## WHAT TO PRODUCE:
Each line below from the one containing "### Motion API" through the one containing "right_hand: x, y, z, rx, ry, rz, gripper" should be output exactly as it stands, and no other line should appear.

## LISTED ENTRIES:
********************

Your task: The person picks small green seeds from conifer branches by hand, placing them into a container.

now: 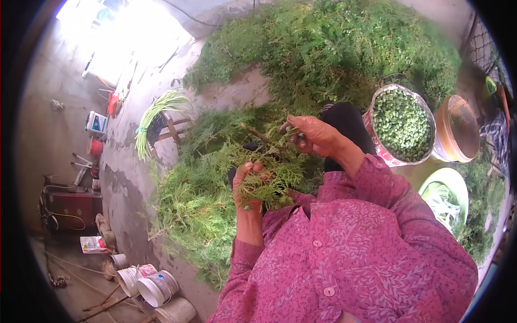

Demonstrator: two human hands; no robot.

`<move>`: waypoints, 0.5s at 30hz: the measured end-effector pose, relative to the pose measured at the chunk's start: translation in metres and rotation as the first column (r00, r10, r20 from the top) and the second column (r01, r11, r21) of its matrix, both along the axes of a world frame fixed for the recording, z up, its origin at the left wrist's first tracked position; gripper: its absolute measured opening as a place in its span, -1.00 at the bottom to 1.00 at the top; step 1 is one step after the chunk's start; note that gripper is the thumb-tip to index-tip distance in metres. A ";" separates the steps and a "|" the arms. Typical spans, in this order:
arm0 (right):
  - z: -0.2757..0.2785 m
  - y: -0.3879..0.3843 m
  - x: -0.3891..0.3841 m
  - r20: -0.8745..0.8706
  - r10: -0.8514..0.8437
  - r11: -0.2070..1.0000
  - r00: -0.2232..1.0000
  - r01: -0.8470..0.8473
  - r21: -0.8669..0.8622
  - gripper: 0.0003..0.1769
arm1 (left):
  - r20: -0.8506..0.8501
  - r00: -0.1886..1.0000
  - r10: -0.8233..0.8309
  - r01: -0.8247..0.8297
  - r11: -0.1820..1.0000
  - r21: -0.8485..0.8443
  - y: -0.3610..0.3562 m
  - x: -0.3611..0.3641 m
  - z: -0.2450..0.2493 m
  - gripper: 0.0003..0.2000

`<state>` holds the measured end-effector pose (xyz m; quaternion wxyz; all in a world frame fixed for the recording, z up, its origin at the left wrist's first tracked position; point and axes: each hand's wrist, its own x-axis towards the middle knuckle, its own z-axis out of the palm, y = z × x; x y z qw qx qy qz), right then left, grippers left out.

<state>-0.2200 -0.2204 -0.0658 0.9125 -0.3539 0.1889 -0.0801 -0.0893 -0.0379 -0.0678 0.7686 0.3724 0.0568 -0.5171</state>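
My left hand [249, 180] is closed around a leafy evergreen branch [277, 180] with flat, scale-like green sprays. Its brown cut stem [254, 132] points up and to the left above the hand. To the right, my right hand [318, 136] is closed with its fingertips pinched beside the branch's upper sprays. Something small and dark shows at those fingertips, too small to name. Both hands are above my lap, in front of the pink patterned shirt [344, 242]. Leaves cover part of the left fingers.
Evergreen cuttings [344, 48] lie heaped ahead, with more cuttings [194, 210] to the left. At right stand a bucket [368, 121] of chopped green pieces, a round tan container [439, 129] and a pale green basin [462, 188]. Long green stalks [148, 126] rest on a stool [173, 131]. Buckets [153, 290] lie lower left.
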 end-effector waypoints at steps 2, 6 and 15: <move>0.001 -0.001 -0.001 0.045 0.039 0.998 0.998 -0.037 -0.041 -0.70 | -0.018 1.000 0.000 0.000 1.000 -0.011 -0.002 -0.002 0.003 -0.83; 0.008 0.002 -0.008 0.090 0.092 0.987 0.992 -0.079 -0.140 -0.72 | -0.033 0.999 0.010 -0.012 0.999 -0.039 -0.001 -0.003 0.006 -0.86; 0.023 0.007 -0.022 -0.055 -0.012 0.914 0.998 -0.012 -0.406 -0.83 | -0.119 0.992 -0.043 0.027 0.991 -0.135 -0.003 0.012 -0.005 -0.92</move>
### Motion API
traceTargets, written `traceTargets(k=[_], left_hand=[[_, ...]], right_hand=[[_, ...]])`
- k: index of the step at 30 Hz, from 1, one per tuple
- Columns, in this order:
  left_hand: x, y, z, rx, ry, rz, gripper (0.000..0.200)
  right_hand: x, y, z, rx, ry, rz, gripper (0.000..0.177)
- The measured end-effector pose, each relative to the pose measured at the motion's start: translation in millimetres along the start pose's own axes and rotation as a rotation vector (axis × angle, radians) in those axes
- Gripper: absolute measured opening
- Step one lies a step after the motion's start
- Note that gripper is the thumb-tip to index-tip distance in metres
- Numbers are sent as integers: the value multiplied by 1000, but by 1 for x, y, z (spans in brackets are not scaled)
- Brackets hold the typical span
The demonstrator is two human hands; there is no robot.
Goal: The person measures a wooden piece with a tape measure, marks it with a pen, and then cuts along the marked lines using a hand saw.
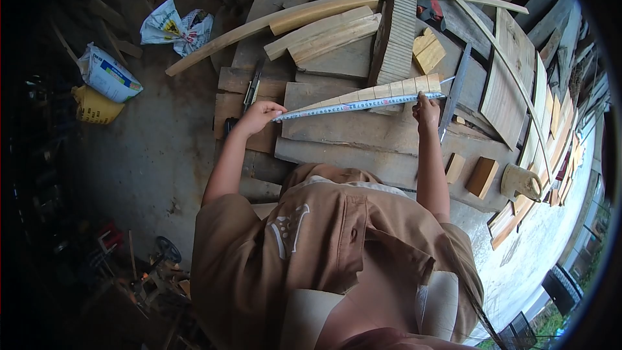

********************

## TASK SOLUTION:
### Motion API
traceTargets, written `traceTargets(k=[_], left_hand=[[_, ...]], right_hand=[[_, ...]])`
- k: index of the step at 30 Hz, from 1, one per tuple
- Columns, in this order:
  left_hand: x, y, z, rx, ry, rz, gripper (0.000..0.200)
  right_hand: x, y, z, rx, ry, rz, gripper (0.000..0.177)

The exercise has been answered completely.